Python Forum
Compare two large CSV files for a match - Printable Version

+- Python Forum (https://python-forum.io)
+-- Forum: Python Coding (https://python-forum.io/forum-7.html)
+--- Forum: General Coding Help (https://python-forum.io/forum-8.html)
+--- Thread: Compare two large CSV files for a match (/thread-17749.html)



Compare two large CSV files for a match - Python_Newbie9 - Apr-22-2019

Hello, I am very new to python. trying to solve below issue.

We have two .csv files.

For example:
File Master: Column_A Column_B Column_C ..... Column Z
123 XYZ Z 1X
234 PQR Y 2X

File New: Column_C Column_A Colum_B
X 001 PQR
Y 123 XYZ
Y 234 PQR

Each file has similar data but not in the same order in terms of columns or rows. When there is a match between Master file and New file, Master file needs an update by adding new column and populate with Match or No Match. And also add weights, for example if ALL columns & values are matching then 1, partial match then 0.5 else 0

These files are large running into several GBs.

Please help!


RE: Compare two large CSV files for a match - ichabod801 - Apr-22-2019

Some clarification is needed here. What counts as a partial match? Matching one column? Matching two columns? You say that when there's a match, the master needs to be updated with match or no match. Why would you ever update with no match if their is a match? Or do you want to add a column to the master file for every row in the new file with the degree of matchiness?

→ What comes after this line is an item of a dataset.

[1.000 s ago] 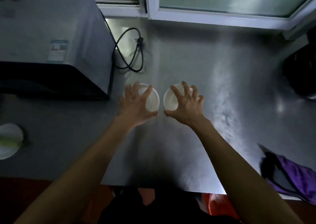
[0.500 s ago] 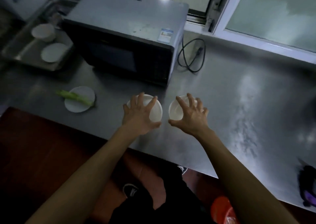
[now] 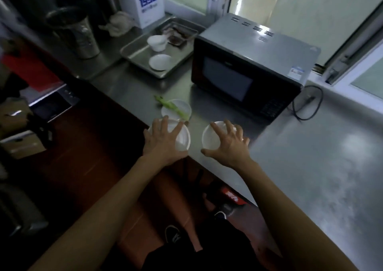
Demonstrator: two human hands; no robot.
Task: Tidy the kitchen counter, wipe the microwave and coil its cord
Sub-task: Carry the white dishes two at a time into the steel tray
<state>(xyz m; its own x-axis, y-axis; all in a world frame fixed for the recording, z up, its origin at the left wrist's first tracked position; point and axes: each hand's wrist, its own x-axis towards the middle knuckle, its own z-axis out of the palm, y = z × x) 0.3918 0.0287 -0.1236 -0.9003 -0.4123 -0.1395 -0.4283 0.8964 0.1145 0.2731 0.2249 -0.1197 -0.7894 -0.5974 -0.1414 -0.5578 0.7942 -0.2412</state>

Also, what have you tried? We're not big on writing code for people here, but we would be happy to help you fix your code when you run into problems. When you do run into problems, please post your code in Python tags, and clearly explain the problem you are having, including the full text of any errors.


RE: Compare two large CSV files for a match - Python_Newbie9 - Apr-22-2019

(Apr-22-2019, 05:40 PM)ichabod801 Wrote: Some clarification is needed here. What counts as a partial match? Matching one column? Matching two columns? You say that when there's a match, the master needs to be updated with match or no match. Why would you ever update with no match if their is a match? Or do you want to add a column to the master file for every row in the new file with the degree of matchiness?

Also, what have you tried? We're not big on writing code for people here, but we would be happy to help you fix your code when you run into problems. When you do run into problems, please post your code in Python tags, and clearly explain the problem you are having, including the full text of any errors.

Thank You for your reply.

At least one column value match would be considered partial match, If ALL columns match then Full Match.
Ideally there would be two new columns (Match & Weight) in the master file. When there is match, it will display Match and then its weight. Hope it makes sense.

Here is the link I have found with code and trying to modify it for my needs. it is giving me all sorts of errors.

https://python-forum.io/Thread-How-to-compare-two-files-and-Display-different-results-for-text-and-for-INT?highlight=compare+two+files


RE: Compare two large CSV files for a match - ichabod801 - Apr-22-2019

Then post the code with the modifications you made, and the full text of any errors you got, as I described in my previous post.